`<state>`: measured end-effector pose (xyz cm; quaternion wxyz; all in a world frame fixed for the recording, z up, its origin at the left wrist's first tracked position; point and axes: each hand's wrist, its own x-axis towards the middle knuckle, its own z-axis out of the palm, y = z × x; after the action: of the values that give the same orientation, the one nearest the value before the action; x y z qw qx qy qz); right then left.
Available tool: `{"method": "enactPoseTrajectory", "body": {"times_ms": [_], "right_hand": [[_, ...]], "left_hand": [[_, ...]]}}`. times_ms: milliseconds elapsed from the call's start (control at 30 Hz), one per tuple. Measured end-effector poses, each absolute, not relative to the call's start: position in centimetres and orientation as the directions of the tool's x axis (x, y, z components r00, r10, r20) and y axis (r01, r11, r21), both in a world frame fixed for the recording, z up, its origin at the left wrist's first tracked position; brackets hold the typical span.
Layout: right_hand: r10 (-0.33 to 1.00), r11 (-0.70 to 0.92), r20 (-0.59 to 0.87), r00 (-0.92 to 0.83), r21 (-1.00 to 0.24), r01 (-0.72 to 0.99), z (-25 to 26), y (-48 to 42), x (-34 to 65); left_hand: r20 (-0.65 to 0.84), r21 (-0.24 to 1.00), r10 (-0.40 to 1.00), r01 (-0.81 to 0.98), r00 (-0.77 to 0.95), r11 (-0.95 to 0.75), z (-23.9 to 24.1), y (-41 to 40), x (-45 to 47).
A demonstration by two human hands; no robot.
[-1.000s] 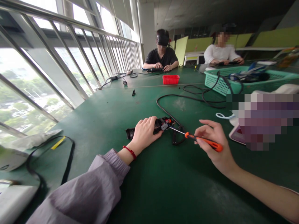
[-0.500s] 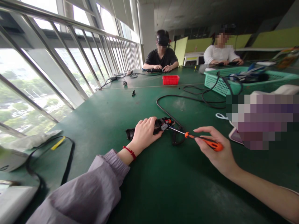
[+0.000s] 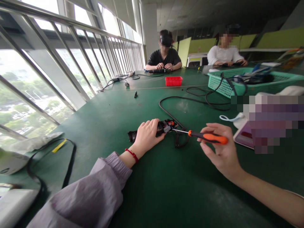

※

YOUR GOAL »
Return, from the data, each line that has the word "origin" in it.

WRITTEN ANSWER »
`<state>`: measured end-effector pose (xyz cm; quaternion wxyz; all in a world frame fixed for the recording, z up, its origin at the left wrist's first tracked position; point and axes: each hand's wrist, its own x-axis towards the middle knuckle, its own z-axis out of the palm, y = z × x; after the action: of the values that give the same orientation, the one nearest the value before the action; x y z qw qx qy qz); right then left.
Available tool: `{"method": "enactPoseTrajectory", "body": {"times_ms": [_], "right_hand": [[_, ...]], "left_hand": [[_, ...]]}}`. times_ms: milliseconds elapsed from the call's start (control at 30 Hz), one per tuple. Measured end-effector poses, each absolute, not relative to the call's start: position in centimetres and orientation as the directions of the tool's x axis (x, y, z components r00, r10, r20) and y axis (r01, r11, r21), both in a world frame fixed for the recording, z up, its origin at the left wrist's first tracked position; brackets hold the typical span.

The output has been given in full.